§ Exercise details
Using the string "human" as the key, pull each matching line out of the records below.

[Data for the task Boundary: Start]

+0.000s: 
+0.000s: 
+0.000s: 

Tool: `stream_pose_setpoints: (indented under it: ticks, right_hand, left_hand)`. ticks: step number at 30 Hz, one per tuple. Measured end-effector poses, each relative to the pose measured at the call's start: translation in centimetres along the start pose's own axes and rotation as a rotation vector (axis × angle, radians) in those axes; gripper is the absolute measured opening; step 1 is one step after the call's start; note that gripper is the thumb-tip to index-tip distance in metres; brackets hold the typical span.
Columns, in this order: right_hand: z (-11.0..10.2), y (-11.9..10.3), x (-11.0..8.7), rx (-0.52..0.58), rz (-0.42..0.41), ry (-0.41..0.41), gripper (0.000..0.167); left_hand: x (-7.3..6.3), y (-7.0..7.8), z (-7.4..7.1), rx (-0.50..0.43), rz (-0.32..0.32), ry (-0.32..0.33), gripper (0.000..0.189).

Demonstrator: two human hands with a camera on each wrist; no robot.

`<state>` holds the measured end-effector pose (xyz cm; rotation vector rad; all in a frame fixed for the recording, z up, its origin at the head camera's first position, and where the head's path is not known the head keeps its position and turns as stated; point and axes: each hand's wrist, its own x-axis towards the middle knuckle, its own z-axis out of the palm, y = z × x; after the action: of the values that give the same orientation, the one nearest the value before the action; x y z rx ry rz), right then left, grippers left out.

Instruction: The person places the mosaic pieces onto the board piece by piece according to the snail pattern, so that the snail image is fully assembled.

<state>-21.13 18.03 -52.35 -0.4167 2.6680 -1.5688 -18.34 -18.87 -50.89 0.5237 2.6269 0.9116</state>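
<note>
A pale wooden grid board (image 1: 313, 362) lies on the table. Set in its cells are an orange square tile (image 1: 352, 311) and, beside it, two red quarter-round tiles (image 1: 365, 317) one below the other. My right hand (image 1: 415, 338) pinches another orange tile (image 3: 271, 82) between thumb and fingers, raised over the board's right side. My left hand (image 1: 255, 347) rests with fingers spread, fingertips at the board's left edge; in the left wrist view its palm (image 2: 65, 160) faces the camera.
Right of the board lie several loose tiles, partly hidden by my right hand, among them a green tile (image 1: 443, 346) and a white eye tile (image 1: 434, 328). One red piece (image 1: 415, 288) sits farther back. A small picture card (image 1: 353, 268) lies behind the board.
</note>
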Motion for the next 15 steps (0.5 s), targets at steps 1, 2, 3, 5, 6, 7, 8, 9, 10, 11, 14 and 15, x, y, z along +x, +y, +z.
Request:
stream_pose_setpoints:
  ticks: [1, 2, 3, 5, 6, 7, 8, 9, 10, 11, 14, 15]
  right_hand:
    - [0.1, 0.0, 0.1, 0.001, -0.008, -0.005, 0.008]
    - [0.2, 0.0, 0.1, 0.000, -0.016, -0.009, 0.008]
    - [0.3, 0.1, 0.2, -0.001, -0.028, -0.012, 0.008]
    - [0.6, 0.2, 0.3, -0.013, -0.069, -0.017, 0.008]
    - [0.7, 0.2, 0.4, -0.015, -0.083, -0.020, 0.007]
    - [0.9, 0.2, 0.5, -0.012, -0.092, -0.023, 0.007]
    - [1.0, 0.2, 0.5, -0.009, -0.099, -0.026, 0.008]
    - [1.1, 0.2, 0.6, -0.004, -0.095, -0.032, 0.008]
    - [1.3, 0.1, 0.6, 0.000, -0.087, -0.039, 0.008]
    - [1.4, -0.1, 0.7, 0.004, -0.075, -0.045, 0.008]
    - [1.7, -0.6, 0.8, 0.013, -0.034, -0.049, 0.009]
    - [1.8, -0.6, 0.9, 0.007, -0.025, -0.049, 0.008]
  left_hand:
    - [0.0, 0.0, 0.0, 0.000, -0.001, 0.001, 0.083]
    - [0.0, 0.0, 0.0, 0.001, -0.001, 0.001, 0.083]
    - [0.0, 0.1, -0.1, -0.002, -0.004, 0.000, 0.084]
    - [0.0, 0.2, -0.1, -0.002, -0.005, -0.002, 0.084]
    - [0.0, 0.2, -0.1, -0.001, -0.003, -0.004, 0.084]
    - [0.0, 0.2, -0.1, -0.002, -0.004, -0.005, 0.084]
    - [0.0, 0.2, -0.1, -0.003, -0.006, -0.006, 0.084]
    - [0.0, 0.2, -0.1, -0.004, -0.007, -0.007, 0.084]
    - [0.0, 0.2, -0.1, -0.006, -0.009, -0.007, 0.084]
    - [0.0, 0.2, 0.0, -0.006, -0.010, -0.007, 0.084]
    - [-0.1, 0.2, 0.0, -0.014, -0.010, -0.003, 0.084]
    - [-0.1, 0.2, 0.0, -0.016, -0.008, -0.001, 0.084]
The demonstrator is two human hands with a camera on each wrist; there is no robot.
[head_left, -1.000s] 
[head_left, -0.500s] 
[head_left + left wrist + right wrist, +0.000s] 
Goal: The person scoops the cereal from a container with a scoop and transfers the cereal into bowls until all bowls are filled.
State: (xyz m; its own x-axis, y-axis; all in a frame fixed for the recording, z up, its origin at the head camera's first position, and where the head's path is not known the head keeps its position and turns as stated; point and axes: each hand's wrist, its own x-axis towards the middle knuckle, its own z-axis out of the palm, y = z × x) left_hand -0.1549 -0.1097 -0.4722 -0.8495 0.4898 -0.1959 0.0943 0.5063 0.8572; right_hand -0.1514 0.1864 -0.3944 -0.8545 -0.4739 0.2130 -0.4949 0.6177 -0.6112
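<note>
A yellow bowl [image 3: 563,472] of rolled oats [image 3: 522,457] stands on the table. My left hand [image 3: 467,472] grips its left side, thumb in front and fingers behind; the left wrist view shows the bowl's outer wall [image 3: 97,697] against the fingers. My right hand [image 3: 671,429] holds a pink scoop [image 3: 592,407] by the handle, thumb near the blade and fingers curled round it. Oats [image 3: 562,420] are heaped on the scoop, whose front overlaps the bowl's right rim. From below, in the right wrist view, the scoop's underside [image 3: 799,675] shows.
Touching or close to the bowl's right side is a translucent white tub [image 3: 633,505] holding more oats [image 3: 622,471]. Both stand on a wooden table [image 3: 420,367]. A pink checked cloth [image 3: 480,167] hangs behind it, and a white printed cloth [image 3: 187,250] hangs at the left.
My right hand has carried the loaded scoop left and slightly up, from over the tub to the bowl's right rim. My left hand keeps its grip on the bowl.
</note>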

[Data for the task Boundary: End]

§ Final answer
Demonstrator: two human hands with a camera on each wrist; no robot.
The demonstrator is two human hands with a camera on each wrist; there is no robot.

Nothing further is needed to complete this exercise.